### Problem details
Scan the entries and copy each line where the word "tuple" is present.

### Records for the exercise
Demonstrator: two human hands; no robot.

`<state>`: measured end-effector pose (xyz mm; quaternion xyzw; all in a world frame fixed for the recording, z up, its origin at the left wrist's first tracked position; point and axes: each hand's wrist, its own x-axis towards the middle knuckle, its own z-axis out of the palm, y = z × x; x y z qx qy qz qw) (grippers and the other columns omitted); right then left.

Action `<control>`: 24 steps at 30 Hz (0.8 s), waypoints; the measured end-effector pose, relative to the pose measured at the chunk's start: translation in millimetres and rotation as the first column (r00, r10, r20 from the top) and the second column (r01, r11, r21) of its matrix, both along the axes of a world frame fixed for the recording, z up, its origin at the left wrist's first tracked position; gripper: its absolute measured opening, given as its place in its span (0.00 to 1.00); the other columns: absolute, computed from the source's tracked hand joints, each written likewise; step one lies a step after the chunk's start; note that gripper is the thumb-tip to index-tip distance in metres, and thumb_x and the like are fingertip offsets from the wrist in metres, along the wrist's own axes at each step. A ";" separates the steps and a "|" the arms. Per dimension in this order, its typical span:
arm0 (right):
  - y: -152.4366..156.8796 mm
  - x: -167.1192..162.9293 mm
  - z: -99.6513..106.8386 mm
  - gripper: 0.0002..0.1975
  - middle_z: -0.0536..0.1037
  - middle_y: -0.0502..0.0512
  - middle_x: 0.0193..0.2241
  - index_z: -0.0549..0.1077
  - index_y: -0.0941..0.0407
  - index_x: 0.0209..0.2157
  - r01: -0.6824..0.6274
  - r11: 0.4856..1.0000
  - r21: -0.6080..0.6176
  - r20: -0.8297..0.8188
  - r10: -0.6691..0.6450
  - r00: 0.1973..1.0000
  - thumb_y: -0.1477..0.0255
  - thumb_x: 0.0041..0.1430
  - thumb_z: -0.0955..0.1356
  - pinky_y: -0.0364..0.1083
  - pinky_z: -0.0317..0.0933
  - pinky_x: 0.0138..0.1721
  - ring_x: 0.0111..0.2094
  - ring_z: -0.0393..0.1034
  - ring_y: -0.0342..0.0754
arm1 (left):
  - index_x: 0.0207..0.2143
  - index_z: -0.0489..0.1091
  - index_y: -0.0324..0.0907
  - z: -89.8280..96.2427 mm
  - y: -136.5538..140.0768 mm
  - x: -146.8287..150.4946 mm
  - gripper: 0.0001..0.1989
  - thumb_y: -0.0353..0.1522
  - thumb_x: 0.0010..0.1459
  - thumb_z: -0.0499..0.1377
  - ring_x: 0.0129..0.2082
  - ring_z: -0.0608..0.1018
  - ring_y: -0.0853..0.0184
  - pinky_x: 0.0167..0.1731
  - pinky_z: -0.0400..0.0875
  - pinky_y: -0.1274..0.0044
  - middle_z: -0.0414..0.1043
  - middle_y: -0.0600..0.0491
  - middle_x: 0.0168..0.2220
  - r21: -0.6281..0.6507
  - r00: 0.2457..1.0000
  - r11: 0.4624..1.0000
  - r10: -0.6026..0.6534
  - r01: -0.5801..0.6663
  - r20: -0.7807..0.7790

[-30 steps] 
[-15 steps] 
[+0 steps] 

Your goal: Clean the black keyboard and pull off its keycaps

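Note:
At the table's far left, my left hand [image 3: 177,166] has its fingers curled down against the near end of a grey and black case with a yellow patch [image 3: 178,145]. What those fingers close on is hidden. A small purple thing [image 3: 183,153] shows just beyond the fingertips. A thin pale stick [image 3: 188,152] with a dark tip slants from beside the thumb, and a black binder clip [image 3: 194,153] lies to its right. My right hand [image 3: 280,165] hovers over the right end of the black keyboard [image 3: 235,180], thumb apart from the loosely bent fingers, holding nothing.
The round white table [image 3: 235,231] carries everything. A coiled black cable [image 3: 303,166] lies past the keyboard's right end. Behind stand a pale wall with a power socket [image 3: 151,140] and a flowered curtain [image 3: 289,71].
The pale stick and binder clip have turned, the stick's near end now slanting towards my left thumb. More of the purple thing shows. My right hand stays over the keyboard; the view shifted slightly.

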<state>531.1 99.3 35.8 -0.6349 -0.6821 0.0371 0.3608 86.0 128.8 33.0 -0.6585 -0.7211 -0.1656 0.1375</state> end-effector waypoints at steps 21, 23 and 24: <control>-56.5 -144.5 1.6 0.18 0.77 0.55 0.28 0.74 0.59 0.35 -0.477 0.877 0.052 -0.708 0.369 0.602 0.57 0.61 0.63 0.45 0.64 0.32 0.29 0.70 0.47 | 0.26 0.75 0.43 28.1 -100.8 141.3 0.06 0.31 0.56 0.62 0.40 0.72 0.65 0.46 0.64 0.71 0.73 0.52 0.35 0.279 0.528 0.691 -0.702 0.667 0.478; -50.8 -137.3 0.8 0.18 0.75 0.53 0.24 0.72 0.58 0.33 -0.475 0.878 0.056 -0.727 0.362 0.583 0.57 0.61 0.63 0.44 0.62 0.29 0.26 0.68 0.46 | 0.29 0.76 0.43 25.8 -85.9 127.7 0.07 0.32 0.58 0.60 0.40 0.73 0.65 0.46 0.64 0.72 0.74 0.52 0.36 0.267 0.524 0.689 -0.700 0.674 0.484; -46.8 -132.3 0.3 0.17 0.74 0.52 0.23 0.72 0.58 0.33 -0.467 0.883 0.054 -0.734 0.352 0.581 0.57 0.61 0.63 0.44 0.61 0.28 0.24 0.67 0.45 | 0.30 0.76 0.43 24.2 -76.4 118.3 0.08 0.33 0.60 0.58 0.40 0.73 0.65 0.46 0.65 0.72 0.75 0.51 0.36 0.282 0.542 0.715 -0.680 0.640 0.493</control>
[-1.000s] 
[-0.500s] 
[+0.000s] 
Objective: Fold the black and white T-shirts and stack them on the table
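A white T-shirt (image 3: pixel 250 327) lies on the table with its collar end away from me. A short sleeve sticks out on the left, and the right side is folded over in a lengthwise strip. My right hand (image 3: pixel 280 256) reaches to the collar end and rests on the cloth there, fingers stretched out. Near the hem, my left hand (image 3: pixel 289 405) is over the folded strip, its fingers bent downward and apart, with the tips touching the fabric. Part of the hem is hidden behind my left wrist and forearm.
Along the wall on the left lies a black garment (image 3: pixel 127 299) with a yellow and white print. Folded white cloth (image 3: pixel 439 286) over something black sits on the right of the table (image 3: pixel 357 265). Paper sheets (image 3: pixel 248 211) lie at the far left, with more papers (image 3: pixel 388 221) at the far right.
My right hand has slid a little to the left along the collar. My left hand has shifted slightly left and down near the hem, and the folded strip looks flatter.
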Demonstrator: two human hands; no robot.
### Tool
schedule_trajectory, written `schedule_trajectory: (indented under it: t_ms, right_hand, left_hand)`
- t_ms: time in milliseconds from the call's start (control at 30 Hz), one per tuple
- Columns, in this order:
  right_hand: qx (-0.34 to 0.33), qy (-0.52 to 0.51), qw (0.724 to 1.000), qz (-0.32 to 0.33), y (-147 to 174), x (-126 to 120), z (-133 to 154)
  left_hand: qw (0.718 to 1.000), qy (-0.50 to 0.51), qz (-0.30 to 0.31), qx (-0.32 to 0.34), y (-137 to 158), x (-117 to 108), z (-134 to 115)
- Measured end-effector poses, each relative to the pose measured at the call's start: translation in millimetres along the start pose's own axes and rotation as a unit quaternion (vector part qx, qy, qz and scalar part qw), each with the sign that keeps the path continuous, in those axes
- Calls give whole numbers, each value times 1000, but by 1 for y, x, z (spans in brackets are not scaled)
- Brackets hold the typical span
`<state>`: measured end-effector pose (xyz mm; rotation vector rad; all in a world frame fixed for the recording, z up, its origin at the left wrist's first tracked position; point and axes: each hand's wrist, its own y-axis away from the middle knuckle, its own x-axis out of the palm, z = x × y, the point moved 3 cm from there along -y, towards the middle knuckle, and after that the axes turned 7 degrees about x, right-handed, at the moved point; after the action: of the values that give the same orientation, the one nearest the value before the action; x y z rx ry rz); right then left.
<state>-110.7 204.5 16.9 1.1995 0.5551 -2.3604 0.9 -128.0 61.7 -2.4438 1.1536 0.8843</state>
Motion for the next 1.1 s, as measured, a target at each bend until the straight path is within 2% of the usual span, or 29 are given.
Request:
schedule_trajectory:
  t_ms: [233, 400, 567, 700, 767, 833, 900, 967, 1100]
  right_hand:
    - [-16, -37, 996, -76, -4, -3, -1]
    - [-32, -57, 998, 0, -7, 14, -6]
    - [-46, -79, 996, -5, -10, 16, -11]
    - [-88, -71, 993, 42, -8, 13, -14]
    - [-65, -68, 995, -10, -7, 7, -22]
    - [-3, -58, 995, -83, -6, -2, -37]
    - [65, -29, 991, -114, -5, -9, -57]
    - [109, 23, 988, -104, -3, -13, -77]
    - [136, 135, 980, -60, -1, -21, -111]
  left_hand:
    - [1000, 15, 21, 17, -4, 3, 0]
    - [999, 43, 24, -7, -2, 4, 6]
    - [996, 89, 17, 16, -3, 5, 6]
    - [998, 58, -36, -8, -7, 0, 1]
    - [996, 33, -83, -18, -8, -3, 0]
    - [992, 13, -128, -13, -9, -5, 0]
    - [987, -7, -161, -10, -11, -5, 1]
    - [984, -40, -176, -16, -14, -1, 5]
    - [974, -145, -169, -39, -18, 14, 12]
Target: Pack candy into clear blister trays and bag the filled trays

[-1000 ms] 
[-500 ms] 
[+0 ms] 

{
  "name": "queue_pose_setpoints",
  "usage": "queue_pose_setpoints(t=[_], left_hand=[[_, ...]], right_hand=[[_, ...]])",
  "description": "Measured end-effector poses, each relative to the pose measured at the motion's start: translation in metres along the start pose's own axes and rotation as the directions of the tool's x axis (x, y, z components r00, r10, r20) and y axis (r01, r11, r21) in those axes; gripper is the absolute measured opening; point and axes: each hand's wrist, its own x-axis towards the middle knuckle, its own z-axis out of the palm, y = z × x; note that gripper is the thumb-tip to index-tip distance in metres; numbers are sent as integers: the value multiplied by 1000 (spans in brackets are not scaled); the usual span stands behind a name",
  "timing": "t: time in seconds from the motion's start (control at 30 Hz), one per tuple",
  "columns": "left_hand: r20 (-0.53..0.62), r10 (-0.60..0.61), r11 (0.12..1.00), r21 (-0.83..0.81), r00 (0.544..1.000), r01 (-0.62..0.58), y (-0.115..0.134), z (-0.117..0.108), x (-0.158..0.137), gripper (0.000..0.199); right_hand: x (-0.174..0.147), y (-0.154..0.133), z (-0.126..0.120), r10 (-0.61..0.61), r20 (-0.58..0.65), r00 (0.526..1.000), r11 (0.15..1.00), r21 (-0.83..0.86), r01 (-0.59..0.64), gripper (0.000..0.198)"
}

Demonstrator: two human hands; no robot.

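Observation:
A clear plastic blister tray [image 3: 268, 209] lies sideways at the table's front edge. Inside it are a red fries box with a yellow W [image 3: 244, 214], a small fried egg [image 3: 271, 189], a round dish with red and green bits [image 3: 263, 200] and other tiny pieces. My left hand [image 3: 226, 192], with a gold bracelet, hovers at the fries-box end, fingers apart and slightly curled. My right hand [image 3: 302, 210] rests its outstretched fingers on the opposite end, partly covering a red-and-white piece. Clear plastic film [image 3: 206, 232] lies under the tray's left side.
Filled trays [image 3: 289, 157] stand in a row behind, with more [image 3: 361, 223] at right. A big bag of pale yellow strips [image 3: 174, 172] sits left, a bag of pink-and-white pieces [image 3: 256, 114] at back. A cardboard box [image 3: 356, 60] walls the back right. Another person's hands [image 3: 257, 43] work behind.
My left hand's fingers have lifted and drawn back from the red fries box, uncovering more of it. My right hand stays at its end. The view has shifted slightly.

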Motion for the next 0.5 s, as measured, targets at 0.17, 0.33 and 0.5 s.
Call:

### Your solution
- t_ms: time in milliseconds from the call's start (control at 30 Hz), one per tuple
  "timing": "t: time in seconds from the motion's start (control at 30 Hz), one per tuple",

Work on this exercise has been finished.